I would guess that most of the readers of this blog understand the basic concepts and fundamentals of database technology. However, many folks who think they understand the basics often do not have the knowledge and understanding they believe they have. Therefore, today’s post serves as a very brief introduction to the fundamentals of database management systems.
What Is a Database?
The answer to this question may surprise some readers. Oracle is not a database; neither are Db2, PostgreSQL, MongoDB, MySQL, or SQL Server. Each of these is a DBMS, or database management system. You can use Oracle or Db2 or SQL Server to create a database, but none of these themselves are databases. Many people, even skilled professionals, confuse the overall system – the DBMS – with the creation of the system – databases.
So, what is a database? A database is a structured set of persistent data. A phonebook is a database. However, within the world of IT, a database usually is associated with software. A simple database might be a single file containing many records, each of which contains the same set of fields where each field is a certain data type and length. In short, a database is an organized store of data where the data is accessible by named data elements.
A DBMS is a software package designed to create, store, and manage databases. The DBMS software enables end users or application programmers to share data. It provides a systematic method of creating, updating, retrieving, and storing information in a database. DBMS products are usually responsible for data integrity, data access control, automated rollback, restart and recovery.
Thinking abstractly, you might think of a database as a file folder, and a DBMS as the file cabinet holding the labeled folders. You implement and access database instances using the capabilities of the DBMS. Your payroll application uses the payroll database, which may be implemented using a DBMS such as Oracle Database 21c, Db2, MongoDB, or SQL Server.
Why is this distinction important? Using precise terms in the workplace avoids confusion. And the less confused we are the more we can avoid problems and issues that lead to over-budget projects, improperly developed systems, and lost productivity. Therefore, precision should be important to all of us.
Why Use a DBMS?
The main advantage of using a DBMS is to impose a logical, structured organization on the data. A DBMS delivers economy of scale for processing large amounts of data because it is optimized for such operations.
Historically, there are four DBMS data models: hierarchical, network, relational. and object-oriented.
A DBMS can be distinguished by the model of data upon which it is based. A data model is a collection of concepts used to describe data.

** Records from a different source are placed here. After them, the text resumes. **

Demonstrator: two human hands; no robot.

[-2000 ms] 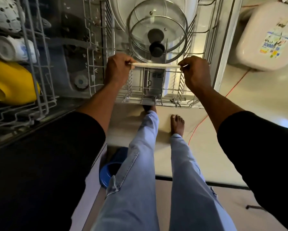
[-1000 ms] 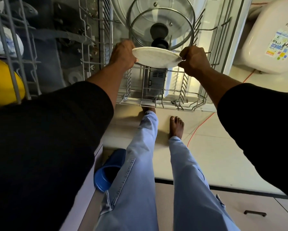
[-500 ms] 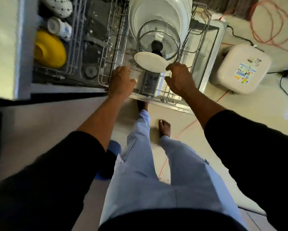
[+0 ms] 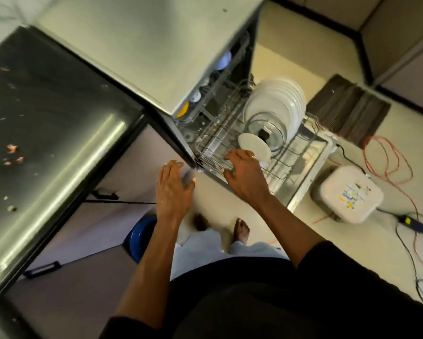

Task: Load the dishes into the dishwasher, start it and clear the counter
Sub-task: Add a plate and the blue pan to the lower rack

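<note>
Head: left hand (image 4: 173,189), right hand (image 4: 245,176) empty; small plate (image 4: 253,148) racked.

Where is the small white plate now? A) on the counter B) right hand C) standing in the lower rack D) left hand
C: the small plate stands in the lower rack before the glass lids; the left hand and right hand hold nothing.

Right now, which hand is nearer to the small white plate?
Right. The right hand is close in front of the plate, over the rack; the left hand is farther away, outside the rack.
</note>
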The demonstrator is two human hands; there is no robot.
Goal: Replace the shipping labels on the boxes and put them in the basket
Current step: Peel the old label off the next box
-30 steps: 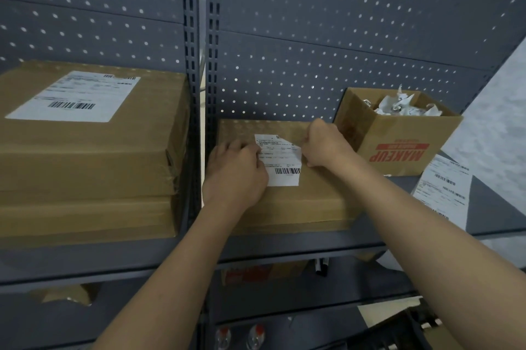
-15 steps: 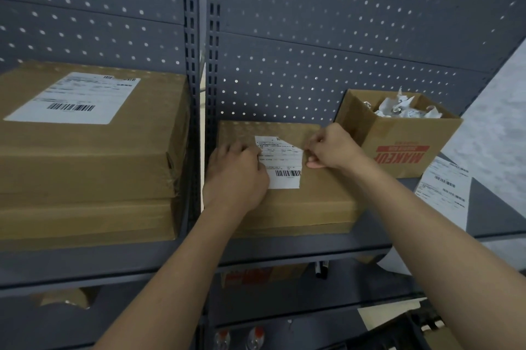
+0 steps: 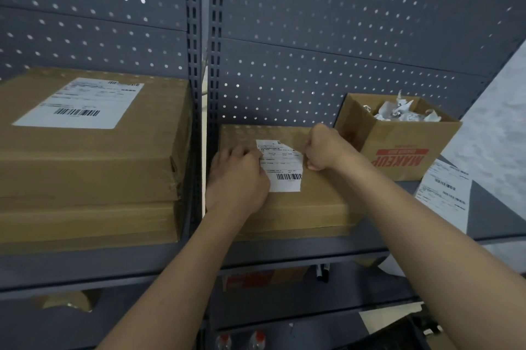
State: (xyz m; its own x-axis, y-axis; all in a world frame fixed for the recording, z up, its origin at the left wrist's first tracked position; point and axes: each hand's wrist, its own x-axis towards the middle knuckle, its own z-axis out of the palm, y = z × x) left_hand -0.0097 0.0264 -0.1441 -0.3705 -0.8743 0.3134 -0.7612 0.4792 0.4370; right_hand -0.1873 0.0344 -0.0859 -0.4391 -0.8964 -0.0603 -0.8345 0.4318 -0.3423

A data model has two fundamental components: its structure, which is the way data is stored, and its operations, which is the way that data can be manipulated. The major DBMS products utilize four different data models:
- Network (or CODASYL)
The network data model is structured as a collection of record types and the relationships between these record types. All relationships are explicitly specified and stored as part of the structure of the DBMS. Another common name for the network model is CODASYL. CODASYL is named after the Conference on Data Systems Languages, the committee that formulated the model in the early 1970s. Data is manipulated using the location of a given record and following links to related records. IDMS is an example of a DBMS based on the network model.
The hierarchical data model arranges data into structural trees that store data at lower levels subordinate to data stored at higher levels. A hierarchical data model is based on the network model with the additional restriction that access into a record can only be accomplished in one way. IMS is an example of a DBMS based on the hierarchical model.
The relational data modelconsists of a collection of tables (more properly, relations) wherein the columns define the relationship between tables. The relational model is based on the mathematics of set theory. Contrary to popular belief, the relational model is not named after “relationships,” but after the relations of set theory. A relation is a set with no duplicate values. Data can be manipulated in many ways, but the most common way is through SQL. DB2, Oracle, and SQL Server are examples of DBMS products based on the relational model.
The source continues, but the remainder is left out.